**Required action**
An exact transcription of all the data is the expected reply.

**Dataset section**
=====
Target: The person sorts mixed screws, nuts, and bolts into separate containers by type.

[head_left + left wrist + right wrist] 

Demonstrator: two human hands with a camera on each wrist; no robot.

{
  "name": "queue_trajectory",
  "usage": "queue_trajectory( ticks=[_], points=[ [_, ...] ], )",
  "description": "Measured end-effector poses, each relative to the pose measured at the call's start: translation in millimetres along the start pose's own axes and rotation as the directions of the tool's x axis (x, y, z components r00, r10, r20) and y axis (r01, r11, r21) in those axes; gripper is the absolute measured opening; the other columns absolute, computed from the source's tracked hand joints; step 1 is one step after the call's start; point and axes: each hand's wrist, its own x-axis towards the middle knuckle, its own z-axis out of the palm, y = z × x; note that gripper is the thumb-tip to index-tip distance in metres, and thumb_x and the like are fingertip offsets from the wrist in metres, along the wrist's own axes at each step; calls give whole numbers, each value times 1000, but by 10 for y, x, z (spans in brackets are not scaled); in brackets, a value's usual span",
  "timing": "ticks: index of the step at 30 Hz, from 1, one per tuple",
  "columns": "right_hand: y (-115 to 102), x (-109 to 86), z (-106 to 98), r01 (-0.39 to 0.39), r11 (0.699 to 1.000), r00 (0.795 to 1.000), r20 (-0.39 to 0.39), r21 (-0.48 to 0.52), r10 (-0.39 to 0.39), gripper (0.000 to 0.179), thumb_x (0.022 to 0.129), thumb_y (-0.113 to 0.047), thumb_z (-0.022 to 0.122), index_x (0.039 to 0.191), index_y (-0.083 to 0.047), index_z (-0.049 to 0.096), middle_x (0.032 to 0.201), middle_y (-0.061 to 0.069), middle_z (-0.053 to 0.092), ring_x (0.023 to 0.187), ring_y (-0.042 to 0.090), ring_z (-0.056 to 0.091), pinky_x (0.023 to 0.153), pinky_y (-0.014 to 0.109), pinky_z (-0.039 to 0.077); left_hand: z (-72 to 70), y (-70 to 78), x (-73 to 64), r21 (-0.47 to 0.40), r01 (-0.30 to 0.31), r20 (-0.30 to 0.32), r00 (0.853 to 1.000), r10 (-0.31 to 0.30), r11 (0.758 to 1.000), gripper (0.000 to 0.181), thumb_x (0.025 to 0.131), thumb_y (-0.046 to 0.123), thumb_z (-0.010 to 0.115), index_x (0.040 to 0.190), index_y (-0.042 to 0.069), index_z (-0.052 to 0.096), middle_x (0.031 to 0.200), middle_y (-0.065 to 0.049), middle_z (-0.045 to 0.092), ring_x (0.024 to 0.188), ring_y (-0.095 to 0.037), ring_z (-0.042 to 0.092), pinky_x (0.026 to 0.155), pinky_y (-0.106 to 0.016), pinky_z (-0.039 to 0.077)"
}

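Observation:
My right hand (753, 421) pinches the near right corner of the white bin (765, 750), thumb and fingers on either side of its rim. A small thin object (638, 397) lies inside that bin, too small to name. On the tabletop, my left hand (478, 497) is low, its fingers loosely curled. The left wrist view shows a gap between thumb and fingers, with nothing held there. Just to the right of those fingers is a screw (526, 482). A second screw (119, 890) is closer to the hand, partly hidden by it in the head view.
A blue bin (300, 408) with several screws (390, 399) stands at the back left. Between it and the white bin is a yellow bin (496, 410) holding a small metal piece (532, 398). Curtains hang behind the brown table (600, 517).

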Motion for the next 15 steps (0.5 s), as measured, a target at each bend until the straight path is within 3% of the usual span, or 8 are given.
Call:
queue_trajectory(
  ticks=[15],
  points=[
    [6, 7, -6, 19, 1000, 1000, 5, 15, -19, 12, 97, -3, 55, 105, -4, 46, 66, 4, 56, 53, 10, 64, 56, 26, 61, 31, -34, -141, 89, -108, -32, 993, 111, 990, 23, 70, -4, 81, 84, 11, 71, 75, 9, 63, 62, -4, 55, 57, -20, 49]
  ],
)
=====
**Written answer**
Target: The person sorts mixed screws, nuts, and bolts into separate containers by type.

[head_left + left wrist + right wrist] 

Demonstrator: two human hands with a camera on each wrist; no robot.

{
  "name": "queue_trajectory",
  "usage": "queue_trajectory( ticks=[_], points=[ [_, ...] ], )",
  "description": "Measured end-effector poses, each relative to the pose measured at the call's start: translation in millimetres along the start pose's own axes and rotation as the directions of the tool's x axis (x, y, z components r00, r10, r20) and y axis (r01, r11, r21) in those axes; gripper is the absolute measured opening; the other columns absolute, computed from the source's tracked hand joints; step 1 is one step after the call's start; point and axes: each hand's wrist, its own x-axis towards the middle knuckle, its own z-axis out of the palm, y = z × x; note that gripper is the thumb-tip to index-tip distance in metres, and thumb_x and the like are fingertip offsets from the wrist in metres, along the wrist's own axes at each step; calls give whole numbers, each value times 1000, but by 10 for y, x, z (spans in brackets are not scaled); in brackets, a value's usual span",
  "timing": "ticks: index of the step at 30 Hz, from 1, one per tuple",
  "columns": "right_hand: y (-115 to 102), x (-109 to 86), z (-106 to 98), r01 (-0.39 to 0.39), r11 (0.699 to 1.000), r00 (0.795 to 1.000), r20 (-0.39 to 0.39), r21 (-0.48 to 0.52), r10 (-0.39 to 0.39), gripper (0.000 to 0.179), thumb_x (0.022 to 0.129), thumb_y (-0.113 to 0.047), thumb_z (-0.022 to 0.122), index_x (0.039 to 0.191), index_y (-0.083 to 0.047), index_z (-0.049 to 0.096), middle_x (0.032 to 0.201), middle_y (-0.061 to 0.069), middle_z (-0.053 to 0.092), ring_x (0.023 to 0.187), ring_y (-0.042 to 0.090), ring_z (-0.056 to 0.091), pinky_x (0.023 to 0.153), pinky_y (-0.014 to 0.109), pinky_z (-0.039 to 0.077); left_hand: z (-72 to 70), y (-70 to 78), x (-73 to 64), r21 (-0.47 to 0.40), r01 (-0.30 to 0.31), r20 (-0.30 to 0.32), r00 (0.853 to 1.000), r10 (-0.31 to 0.30), r11 (0.758 to 1.000), gripper (0.000 to 0.181), thumb_x (0.025 to 0.131), thumb_y (-0.046 to 0.123), thumb_z (-0.010 to 0.115), index_x (0.040 to 0.190), index_y (-0.042 to 0.069), index_z (-0.052 to 0.096), middle_x (0.031 to 0.200), middle_y (-0.065 to 0.049), middle_z (-0.045 to 0.092), ring_x (0.024 to 0.188), ring_y (-0.095 to 0.037), ring_z (-0.042 to 0.092), pinky_x (0.026 to 0.155), pinky_y (-0.106 to 0.016), pinky_z (-0.039 to 0.077)"
}

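Observation:
My right hand (753, 421) pinches the near right corner of the white bin (765, 750), thumb and fingers on either side of its rim. A small thin object (638, 397) lies inside that bin, too small to name. On the tabletop, my left hand (478, 497) is low, its fingers loosely curled. The left wrist view shows a gap between thumb and fingers, with nothing held there. Just to the right of those fingers is a screw (526, 482). A second screw (119, 890) is closer to the hand, partly hidden by it in the head view.
A blue bin (300, 408) with several screws (390, 399) stands at the back left. Between it and the white bin is a yellow bin (496, 410) holding a small metal piece (532, 398). Curtains hang behind the brown table (600, 517).
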
Motion for the next 15 steps (0.5 s), as measured, a target at each bend until the straight path is within 3% of the usual span, or 8 are given.
Call:
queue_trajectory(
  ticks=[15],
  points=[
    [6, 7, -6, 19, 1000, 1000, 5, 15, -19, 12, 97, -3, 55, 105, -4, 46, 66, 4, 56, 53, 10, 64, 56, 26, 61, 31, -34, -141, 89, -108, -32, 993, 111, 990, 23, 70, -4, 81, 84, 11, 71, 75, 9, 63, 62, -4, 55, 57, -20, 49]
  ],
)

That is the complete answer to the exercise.